4. Der Flynn-Effekt (präziser: "Lynn-Flynn-Effekt") zeigt, dass die Umwelt auch eine Rolle spielt - wer wollte das bezweifeln? Aber er ist kein Argument gegen die Heritabilität der Intelligenz, sondern ein Argument für einen gewissen Anteil der Umwelt.
5. "Anders als oft vermutet wird, nimmt das Gehirnpotenzial eines Kindes nicht zu, sondern ab, während es wächst und klüger wird. Ein evolutionärer Trick: Kinder produzieren zunächst genetisch bedingt neuronale Verknüpfungen in großem Überschuss, damit sie flexibel auf die Umwelt reagieren können. Und während sie sich dann an ihre jeweilige Umwelt anpassen, wird der neuronale Überschuss erfahrungsbedingt abgebaut. Am Anfang der Intelligenzentwicklung steht also paradoxerweise ein relativ großes Gehirnpotenzial, das mit zunehmender Intelligenz abnimmt. Damit können Gene die Intelligenzentwicklung nur bedingt beeinflussen."
Ja, neuronale Überschüsse werden abgebaut, aber die Erregungs- und Übertragungsbahnen im Gehirn werden ungleich schneller in der Entwicklung eines Kindes bzw. Jugendlichen. Warum sollte dann das Gehirnpotential kleiner sein?

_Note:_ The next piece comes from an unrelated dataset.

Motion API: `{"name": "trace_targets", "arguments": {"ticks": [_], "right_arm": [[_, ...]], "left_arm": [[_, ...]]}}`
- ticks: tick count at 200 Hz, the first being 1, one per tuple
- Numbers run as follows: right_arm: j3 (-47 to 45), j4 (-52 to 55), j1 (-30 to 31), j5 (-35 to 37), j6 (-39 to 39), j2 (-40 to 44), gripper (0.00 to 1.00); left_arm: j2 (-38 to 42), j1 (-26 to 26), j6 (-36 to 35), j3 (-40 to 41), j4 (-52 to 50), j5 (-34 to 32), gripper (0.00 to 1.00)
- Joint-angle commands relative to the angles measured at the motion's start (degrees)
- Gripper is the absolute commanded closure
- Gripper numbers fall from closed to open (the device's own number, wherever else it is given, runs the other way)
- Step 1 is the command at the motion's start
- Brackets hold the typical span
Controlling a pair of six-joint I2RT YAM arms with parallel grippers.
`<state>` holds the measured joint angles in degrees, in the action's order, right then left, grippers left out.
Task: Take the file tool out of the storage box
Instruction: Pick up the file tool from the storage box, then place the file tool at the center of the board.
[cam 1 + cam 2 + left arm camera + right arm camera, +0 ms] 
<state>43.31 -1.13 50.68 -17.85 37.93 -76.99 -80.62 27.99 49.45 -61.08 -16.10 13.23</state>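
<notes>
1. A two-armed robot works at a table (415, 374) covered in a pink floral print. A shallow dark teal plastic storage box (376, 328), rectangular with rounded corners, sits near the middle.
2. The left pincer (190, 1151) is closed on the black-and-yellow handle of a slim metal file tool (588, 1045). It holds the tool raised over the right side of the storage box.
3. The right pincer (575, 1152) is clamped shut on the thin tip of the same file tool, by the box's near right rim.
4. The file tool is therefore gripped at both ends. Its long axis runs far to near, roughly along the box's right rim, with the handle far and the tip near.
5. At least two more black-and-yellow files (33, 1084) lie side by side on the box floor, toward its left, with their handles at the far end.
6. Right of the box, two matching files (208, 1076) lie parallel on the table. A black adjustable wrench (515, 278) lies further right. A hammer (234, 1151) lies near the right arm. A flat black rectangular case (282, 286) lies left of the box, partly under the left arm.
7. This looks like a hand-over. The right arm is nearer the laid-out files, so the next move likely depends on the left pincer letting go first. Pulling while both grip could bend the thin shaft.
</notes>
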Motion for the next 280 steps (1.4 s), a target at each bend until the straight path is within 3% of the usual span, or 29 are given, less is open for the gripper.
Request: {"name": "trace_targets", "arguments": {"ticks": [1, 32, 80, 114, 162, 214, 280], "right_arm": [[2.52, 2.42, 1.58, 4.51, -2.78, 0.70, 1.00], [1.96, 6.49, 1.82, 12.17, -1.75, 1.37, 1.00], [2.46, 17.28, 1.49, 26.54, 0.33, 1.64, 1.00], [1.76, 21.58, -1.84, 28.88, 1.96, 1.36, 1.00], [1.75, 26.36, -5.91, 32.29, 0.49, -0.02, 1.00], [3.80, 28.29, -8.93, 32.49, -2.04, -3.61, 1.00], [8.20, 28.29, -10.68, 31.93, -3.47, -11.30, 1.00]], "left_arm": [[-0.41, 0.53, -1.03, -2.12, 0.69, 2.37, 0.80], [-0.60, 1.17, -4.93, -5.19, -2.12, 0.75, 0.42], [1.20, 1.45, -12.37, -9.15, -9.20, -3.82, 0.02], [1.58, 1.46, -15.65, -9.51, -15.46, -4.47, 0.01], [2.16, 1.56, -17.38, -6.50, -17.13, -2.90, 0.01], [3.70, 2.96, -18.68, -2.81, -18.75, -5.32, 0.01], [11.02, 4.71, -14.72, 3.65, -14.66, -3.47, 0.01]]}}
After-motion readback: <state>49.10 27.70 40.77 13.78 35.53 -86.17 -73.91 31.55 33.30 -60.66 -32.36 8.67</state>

6. "Die Tatsache, dass jedes Kind potenziell eine hohe Intelligenz entwickeln kann," - bezweifle nicht nur ich, sondern eine ganze Menge von Experten. Wie gesagt, die Forschungen sind nicht von mir gemacht worden. Falls jedoch "hohe Intelligenz" einfach heißen soll, dass jedes Kind auf seinem Entwicklungsweg etwas findet, was es bewältigen kann bei entsprechender Förderung, dann - d'accord. (Das würde ich jetzt nicht als "hohe Intelligenz" bezeichnen.)
Auch der letzte Absatz des Artikels lässt mich einfach aufseufzen und zeigt ein gewisses Dilemma.
Aber genug davon.
Ich werde den Eindruck nicht los, dass es die Haltung eines Pädagogikprofessors ist, der wenig oder gar keine praktische Erfahrung hat. Z.B. mit SchülerInnen, die ein prima Abitur hinlegen, somit vermutlich nicht stinkfaul oder unmotiviert sind, aber halt jedes Halbjahr 1 Punkt (Note ungefähr 6+) in Mathe kassieren.